What you should do: Repeat the full listing below verbatim and keep the images out.

Source data:
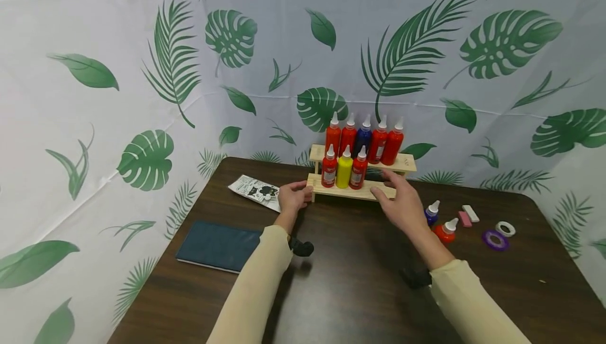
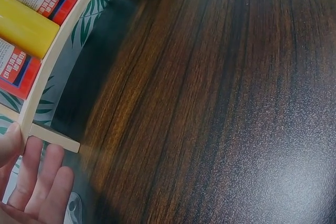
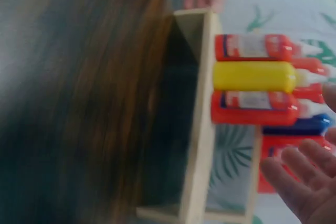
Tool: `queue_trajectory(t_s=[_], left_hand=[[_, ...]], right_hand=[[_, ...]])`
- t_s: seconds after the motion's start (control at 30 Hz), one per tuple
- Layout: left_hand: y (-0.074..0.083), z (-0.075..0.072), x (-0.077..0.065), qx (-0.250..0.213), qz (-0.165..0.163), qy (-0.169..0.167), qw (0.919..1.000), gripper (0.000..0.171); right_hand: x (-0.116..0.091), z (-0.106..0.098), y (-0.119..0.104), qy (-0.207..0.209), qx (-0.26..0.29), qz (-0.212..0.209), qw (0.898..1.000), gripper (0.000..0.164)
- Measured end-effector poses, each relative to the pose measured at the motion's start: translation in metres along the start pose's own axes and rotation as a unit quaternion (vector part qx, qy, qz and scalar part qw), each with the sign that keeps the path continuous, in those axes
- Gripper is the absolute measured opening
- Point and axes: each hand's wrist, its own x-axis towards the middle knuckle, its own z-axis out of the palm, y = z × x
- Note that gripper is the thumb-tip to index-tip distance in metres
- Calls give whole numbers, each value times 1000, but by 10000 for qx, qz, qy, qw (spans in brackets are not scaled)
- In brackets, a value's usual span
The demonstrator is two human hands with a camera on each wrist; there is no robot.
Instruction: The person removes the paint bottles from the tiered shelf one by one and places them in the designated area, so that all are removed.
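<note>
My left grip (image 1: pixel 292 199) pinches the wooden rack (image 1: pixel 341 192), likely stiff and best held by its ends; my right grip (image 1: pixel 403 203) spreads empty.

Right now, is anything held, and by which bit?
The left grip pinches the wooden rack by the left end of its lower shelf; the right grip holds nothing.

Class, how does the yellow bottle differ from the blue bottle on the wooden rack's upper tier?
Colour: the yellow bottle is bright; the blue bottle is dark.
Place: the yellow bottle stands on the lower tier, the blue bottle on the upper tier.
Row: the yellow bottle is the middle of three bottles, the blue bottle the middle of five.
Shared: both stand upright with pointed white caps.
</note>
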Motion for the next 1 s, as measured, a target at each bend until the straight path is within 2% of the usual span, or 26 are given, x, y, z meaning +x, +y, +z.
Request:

Result for this task:
Tool: `queue_trajectory(t_s=[_], left_hand=[[_, ...]], right_hand=[[_, ...]])`
- t_s: seconds after the motion's start (control at 30 Hz), one per tuple
- Layout: left_hand: y (-0.074..0.083), z (-0.075..0.072), x (-0.077..0.065), qx (-0.250..0.213), qz (-0.165..0.163), qy (-0.169..0.167), qw (0.919..1.000), gripper (0.000..0.171); right_hand: x (-0.116..0.091), z (-0.106..0.098), y (-0.119..0.104), qy (-0.207..0.209), qx (-0.26..0.29), qz (-0.212..0.209), qw (0.898..1.000), gripper (0.000..0.164)
- Measured end-effector poses, each relative to the pose measured at the motion's start: translation in metres along the start pose's own axes and rotation as a unit quaternion (vector part qx, qy, qz and scalar part qw), each with the sign that keeps the path continuous, in those axes
- Gripper is the absolute measured opening
- Point and axes: each hand's wrist, its own x-axis towards the middle knuckle, its own z-axis out of the palm, y = z × x
- Note that gripper is the thumb-tip to index-tip distance in metres
- Calls give whole numbers, each value times 1000, but by 10000 for qx, qz, qy, qw (spans in brackets are not scaled)
- In brackets, a value's usual span
The demonstrator is two human hands with a camera on each wrist; there is no robot.
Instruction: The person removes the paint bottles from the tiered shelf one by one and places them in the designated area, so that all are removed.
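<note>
My left grip (image 1: pixel 292 199) pinches the wooden rack (image 1: pixel 341 192), likely stiff and best held by its ends; my right grip (image 1: pixel 403 203) spreads empty.

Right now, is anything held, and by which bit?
The left grip pinches the wooden rack by the left end of its lower shelf; the right grip holds nothing.

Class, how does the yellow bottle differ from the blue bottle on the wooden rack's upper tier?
Colour: the yellow bottle is bright; the blue bottle is dark.
Place: the yellow bottle stands on the lower tier, the blue bottle on the upper tier.
Row: the yellow bottle is the middle of three bottles, the blue bottle the middle of five.
Shared: both stand upright with pointed white caps.
</note>
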Motion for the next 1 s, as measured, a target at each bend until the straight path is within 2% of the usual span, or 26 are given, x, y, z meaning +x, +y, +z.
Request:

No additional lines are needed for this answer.